Life. Love. War. When you say them out loud, the words fall awkwardly off your tongue.
In a perfect world, these words would have no connection to each other. They would just be three words, spread far apart on pages in a dictionary.
But ultimately, these words have a deep, dysfunctional relationship with one another. They are the closest of cousins.
For if you have lived, you have most likely loved. And if you have loved, you have most likely been a victim to, a participant in, or a proponent of war.
Feelings are your weapons of choice. And those weapons are full of the deadliest ammunition-words.
Love is the Baskin Robins of life. There are probably over 31 different flavors, and if you live long enough, you’ll probably experience them all.
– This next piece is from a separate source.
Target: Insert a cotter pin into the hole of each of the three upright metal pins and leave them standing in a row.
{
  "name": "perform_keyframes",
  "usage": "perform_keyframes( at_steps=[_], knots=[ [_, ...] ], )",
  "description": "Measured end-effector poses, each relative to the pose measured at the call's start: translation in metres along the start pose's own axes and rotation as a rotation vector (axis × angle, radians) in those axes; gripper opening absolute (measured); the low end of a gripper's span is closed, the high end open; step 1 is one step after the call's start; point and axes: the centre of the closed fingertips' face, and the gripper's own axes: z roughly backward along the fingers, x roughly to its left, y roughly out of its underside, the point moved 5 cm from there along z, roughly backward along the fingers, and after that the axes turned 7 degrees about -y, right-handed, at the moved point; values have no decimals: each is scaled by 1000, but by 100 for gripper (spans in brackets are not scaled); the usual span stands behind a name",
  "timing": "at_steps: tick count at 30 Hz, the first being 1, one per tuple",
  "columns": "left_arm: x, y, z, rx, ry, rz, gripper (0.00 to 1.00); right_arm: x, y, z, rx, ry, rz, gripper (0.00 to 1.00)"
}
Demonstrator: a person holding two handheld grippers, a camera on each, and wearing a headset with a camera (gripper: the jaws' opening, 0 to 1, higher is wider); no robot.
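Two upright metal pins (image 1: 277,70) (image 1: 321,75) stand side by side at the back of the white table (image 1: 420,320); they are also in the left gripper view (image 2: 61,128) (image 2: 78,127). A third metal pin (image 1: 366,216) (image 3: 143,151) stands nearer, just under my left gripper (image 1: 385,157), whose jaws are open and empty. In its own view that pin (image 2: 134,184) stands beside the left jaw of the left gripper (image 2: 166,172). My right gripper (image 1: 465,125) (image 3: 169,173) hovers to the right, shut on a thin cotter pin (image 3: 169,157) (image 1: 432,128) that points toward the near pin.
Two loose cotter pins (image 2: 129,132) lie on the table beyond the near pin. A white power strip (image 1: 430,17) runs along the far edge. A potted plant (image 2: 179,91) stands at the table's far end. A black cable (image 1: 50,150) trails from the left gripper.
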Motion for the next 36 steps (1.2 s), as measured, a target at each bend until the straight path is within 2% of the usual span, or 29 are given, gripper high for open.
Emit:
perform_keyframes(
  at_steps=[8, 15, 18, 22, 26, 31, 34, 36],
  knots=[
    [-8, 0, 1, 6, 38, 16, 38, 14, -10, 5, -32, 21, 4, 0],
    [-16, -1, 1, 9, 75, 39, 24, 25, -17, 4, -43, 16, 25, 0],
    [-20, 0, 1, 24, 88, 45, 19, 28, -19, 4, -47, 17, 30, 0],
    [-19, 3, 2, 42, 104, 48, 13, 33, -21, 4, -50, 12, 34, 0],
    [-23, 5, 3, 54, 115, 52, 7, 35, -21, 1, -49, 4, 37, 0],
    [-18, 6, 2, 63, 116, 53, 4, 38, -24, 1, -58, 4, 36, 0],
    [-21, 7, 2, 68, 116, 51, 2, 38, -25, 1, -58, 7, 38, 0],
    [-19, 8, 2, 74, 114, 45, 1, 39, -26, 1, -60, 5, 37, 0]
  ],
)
By itself, it is already an incredibly multi-faceted emotion.
And just when you think it cannot possibly get any more complicated, you get a relationship request on Facebook from your significant other.
Love and technology do not mix. But no one knows why.
Facebook has become a world-renowned technological success that has been largely responsible for the evolution of communication.
It has simplified communication. Some might even go so far as to say that it has simultaneously complicated the process of communication.
I disagree.
Our issue with social media is not that it has further complicated the process of communication. It is that it has oversimplified it.
It has reduced it to this casual typing or texting. And, how could we forget about the occasional insertion of emotocons for emphasis.
And now, the awkward conversations that once took hours to even initiate can be completed in a matter of minutes.
All these things fail to represent any substantial simulation for the real thing.
And this is why teen magazine covers boast article titles that read, “Facebook ruined my relationship.”
Love lives in so many different locations. It thrives in so many different climates. But, cyberspace is not its natural habitat.
Love suffocates at the hands of Facebook. It is choked off from all life and light and air.
We have to acknowledge that these enhancements in communication were meant to be just that – enhancements.
They were not meant to substitute for the real thing. And they never can.
As much as it pains us to separate ourselves our fingers from those keys on our laptops or our thumbs from the QWERTY board on our Blackberrys, we have to come to a realization about where we really stand with technology.
It feels so unnatural to sit in class for a few hours without an opportunity to text. But that’s the thing. Nothing about technology is natural.
It detracts from communication in its most organic form and yet, somehow in all our feeble-minded humanity, we expect that the purest, most organic form of emotion should be able to survive through battery operated devices.
Love is something to be felt. Something to be seen. Something to be experienced in real time.
And as long as we try to operate our love lives through phones and computers, we will never realize that these things do not propogate emotion.
They do not help us further it. In fact, they separate us from it.
I used to text my boyfriend before I went to bed, “I luv u.” He would never text me back.
Finally, I called him and asked why he never would reply to those messages and he told me, in his own words, that that those little messages that I thought were so cute and sincere were everything but.
My text messagesand Facebook status posts did not express true love. They only cheapened it.
Love is meant to be pure. And when we communicate it through tools other than our hands, our words, or our hearts, we have diluted it.
So now, I do not type it. I dare not text it. I’d rather drive the farthest distance just to say it to his face.